WHAT IS BEING ASKED:
After locating the line that contains "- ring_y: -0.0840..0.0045" in the data below, set down exactly that line and each one after it through the line that contains "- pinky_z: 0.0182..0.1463", and nothing more.

Data items:
──────────────────────────────
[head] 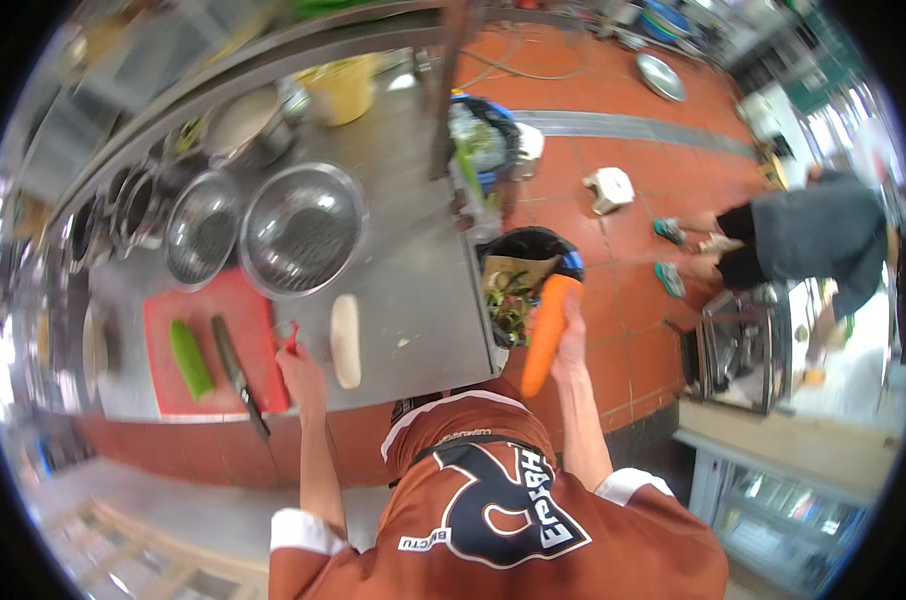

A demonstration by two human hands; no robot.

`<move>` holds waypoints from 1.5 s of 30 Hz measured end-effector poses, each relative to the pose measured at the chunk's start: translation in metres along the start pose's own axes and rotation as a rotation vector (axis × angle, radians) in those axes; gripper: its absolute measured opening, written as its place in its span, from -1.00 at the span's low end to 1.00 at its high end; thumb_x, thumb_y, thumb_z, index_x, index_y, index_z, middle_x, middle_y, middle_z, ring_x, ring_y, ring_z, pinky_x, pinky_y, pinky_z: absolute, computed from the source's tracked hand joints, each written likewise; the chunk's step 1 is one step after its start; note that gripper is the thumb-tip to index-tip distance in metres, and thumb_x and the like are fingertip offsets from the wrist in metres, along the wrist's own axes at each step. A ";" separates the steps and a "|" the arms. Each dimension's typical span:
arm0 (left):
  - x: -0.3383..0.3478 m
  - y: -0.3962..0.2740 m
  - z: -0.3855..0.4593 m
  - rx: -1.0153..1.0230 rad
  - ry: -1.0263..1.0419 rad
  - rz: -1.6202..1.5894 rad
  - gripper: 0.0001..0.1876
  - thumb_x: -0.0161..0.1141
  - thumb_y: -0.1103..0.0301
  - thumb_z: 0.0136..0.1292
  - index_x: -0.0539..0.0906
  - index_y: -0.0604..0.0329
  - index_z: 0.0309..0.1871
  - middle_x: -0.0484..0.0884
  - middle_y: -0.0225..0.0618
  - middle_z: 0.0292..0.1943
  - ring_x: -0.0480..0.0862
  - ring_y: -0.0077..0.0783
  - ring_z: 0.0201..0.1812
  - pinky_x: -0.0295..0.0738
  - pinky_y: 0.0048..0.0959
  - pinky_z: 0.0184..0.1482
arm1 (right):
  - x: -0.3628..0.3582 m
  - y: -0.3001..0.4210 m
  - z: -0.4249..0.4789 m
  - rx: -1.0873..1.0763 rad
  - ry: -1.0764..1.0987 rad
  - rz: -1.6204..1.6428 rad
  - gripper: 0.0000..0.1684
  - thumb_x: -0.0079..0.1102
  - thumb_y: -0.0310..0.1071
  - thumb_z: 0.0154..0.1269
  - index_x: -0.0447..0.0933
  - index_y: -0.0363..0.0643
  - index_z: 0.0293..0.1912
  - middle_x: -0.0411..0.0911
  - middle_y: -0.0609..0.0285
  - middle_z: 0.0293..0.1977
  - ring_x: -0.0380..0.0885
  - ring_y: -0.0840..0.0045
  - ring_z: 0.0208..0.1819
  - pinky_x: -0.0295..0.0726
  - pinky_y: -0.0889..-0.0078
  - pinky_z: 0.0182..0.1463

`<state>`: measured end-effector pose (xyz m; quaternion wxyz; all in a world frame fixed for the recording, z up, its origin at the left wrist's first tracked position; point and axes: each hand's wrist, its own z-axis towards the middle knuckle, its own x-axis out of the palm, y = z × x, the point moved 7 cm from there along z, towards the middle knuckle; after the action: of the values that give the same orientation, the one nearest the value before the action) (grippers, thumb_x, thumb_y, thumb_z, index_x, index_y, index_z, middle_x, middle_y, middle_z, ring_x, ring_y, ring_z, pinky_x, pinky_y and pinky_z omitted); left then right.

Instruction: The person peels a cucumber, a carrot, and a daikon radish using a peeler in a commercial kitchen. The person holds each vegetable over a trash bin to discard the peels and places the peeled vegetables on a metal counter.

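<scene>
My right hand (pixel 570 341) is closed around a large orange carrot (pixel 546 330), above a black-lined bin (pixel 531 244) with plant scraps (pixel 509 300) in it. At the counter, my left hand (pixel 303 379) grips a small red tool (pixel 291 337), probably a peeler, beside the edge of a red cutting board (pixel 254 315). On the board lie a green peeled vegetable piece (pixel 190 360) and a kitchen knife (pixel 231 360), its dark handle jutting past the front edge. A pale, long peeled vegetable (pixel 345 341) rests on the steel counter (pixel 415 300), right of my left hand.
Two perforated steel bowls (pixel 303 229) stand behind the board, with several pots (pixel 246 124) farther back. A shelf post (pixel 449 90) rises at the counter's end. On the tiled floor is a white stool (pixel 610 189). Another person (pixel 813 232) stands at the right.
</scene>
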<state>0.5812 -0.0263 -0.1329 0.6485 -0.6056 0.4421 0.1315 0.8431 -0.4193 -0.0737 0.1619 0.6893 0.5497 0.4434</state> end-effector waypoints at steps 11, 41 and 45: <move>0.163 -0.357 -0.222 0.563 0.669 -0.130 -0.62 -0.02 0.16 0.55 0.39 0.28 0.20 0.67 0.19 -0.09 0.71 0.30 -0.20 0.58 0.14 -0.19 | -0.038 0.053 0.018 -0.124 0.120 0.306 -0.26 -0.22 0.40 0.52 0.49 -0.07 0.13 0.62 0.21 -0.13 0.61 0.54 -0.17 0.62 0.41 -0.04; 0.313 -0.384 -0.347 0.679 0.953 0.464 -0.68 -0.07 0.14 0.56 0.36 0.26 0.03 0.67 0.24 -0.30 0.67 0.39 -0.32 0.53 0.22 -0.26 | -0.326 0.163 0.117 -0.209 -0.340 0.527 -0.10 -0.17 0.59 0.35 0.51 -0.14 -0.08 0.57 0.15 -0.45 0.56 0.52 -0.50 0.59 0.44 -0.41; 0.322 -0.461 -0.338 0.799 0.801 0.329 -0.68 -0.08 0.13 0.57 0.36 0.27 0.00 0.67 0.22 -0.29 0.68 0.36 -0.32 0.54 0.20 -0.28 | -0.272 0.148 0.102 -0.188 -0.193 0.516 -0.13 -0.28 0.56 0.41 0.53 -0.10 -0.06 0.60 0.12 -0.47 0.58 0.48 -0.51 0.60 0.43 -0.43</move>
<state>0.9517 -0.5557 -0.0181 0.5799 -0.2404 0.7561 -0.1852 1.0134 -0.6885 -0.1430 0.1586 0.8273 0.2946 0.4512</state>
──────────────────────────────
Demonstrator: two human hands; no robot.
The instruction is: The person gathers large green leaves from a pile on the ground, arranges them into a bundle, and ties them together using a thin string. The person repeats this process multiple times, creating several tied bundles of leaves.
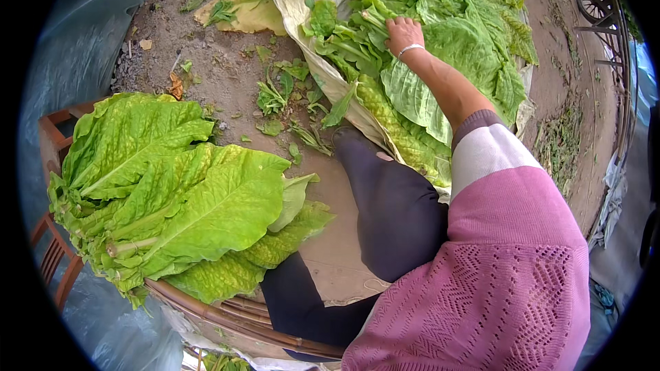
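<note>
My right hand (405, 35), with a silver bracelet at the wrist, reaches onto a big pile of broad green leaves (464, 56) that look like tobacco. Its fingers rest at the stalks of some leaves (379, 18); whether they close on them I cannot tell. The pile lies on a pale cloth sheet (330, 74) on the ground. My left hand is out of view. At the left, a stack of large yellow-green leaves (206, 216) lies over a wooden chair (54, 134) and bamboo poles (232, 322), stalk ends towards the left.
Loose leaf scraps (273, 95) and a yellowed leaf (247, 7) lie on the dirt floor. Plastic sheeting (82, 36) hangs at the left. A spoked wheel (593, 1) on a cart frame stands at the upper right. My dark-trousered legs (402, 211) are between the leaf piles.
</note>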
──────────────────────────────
ANSWER BELOW:
  - ring_y: -0.0840..0.0045
  - ring_z: 0.0208..0.1819
  - pinky_x: -0.0295..0.0726
  - pinky_y: -0.0889..-0.0078
  - pinky_z: 0.0182..0.1463

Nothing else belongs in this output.